**WHAT THE TASK ASKS:** In the listing below, the lines from the first through the one with "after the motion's" are to be copied word for word.

::: RECORDS SUPPLIED

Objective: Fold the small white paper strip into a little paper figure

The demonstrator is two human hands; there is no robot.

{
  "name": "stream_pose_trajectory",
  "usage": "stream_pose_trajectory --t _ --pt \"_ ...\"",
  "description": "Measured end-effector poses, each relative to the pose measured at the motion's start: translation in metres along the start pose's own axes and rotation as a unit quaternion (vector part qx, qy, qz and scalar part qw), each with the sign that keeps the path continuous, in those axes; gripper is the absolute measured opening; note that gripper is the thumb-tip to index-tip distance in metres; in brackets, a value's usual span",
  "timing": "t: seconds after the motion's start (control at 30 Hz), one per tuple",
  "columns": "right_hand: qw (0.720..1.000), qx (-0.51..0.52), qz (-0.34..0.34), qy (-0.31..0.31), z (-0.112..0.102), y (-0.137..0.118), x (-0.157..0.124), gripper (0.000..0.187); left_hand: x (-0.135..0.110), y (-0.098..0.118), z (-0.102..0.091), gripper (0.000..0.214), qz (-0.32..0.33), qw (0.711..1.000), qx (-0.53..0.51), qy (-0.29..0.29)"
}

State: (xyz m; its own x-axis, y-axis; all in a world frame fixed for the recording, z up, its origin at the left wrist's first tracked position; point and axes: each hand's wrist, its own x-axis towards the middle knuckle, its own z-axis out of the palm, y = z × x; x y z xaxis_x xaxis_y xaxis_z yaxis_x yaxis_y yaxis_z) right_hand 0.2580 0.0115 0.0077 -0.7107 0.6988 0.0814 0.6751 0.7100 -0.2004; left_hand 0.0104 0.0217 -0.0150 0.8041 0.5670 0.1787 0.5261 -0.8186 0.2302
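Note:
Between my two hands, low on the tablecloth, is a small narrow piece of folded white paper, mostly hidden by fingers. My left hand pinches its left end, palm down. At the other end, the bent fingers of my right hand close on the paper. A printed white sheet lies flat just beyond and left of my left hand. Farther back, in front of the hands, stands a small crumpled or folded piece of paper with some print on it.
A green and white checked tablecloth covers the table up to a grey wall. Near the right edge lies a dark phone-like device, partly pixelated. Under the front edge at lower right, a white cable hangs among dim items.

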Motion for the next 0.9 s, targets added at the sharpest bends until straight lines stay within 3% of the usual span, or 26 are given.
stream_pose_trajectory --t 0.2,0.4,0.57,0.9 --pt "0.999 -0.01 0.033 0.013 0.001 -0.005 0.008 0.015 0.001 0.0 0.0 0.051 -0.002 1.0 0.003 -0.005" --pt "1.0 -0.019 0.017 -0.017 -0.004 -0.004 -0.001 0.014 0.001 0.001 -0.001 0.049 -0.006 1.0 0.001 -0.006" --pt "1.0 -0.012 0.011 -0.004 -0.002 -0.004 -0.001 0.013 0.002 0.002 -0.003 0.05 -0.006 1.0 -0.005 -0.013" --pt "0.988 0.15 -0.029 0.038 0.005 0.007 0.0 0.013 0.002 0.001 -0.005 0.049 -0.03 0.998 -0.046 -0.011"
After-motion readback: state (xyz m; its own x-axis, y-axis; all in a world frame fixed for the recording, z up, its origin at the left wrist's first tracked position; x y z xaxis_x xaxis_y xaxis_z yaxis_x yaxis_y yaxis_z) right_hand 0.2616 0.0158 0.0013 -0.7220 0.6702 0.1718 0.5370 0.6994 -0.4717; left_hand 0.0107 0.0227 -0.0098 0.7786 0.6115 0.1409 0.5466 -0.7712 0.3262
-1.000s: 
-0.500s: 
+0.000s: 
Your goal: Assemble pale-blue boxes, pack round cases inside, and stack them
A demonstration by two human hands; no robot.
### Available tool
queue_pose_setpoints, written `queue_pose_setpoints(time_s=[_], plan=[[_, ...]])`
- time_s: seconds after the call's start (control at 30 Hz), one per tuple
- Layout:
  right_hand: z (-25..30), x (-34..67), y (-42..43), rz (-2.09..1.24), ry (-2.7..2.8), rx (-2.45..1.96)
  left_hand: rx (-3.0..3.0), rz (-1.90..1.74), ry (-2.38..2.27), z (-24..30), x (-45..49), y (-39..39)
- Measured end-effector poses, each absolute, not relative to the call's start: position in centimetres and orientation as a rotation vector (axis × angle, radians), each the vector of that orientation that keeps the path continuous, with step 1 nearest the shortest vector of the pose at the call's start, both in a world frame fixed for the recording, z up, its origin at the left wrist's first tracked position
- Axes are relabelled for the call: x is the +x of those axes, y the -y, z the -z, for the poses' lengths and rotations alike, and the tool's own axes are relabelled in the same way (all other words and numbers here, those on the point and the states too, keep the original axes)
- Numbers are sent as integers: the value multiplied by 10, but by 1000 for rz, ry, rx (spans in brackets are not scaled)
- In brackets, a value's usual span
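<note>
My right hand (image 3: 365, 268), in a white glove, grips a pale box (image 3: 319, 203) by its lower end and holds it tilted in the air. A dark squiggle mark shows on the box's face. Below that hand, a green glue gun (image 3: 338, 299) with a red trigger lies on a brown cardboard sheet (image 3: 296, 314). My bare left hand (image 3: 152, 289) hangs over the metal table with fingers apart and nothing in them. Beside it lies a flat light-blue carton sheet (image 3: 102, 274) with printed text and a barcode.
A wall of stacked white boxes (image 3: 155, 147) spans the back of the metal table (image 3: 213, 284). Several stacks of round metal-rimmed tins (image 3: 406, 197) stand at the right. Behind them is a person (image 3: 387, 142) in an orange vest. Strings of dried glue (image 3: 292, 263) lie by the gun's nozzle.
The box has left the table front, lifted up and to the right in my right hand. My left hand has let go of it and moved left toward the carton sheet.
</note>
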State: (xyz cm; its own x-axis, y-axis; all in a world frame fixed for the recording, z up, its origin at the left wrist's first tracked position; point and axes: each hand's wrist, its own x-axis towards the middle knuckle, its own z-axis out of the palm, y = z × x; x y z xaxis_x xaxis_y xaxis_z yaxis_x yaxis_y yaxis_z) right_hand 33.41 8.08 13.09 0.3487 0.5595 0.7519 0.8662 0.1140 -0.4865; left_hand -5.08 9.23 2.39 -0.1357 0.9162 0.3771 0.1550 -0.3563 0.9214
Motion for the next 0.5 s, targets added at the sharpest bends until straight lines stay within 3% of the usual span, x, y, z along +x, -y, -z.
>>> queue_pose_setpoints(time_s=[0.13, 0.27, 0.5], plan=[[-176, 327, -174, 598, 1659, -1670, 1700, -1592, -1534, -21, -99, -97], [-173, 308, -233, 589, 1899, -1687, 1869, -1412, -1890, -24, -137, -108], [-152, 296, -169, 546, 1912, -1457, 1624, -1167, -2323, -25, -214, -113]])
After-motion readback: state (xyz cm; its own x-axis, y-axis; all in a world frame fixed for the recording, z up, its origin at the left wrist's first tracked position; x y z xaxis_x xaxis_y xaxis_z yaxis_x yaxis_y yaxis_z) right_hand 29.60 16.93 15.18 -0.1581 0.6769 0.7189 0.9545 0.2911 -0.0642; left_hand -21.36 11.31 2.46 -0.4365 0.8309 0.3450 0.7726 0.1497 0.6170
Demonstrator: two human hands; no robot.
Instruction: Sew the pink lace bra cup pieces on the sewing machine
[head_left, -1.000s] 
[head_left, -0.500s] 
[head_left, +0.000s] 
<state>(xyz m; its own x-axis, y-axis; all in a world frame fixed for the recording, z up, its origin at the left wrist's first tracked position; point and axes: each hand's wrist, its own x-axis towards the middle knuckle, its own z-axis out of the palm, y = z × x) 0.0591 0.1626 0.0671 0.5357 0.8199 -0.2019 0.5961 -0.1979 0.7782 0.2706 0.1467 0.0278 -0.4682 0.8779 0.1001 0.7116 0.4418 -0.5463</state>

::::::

**OUTPUT OF THE EXERCISE:**
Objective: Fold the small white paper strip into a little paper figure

The demonstrator is two human hands; there is no robot.

{
  "name": "stream_pose_trajectory",
  "usage": "stream_pose_trajectory --t _ --pt \"_ ...\"",
  "description": "Measured end-effector poses, each relative to the pose measured at the motion's start: translation in metres along the start pose's own axes and rotation as a unit quaternion (vector part qx, qy, qz and scalar part qw), each with the sign that keeps the path continuous, in those axes; gripper is the absolute measured opening; note that gripper is the thumb-tip to index-tip distance in metres; in brackets, a value's usual span",
  "timing": "t: seconds after the motion's start (control at 30 Hz), one per tuple",

What is written here forms the complete answer.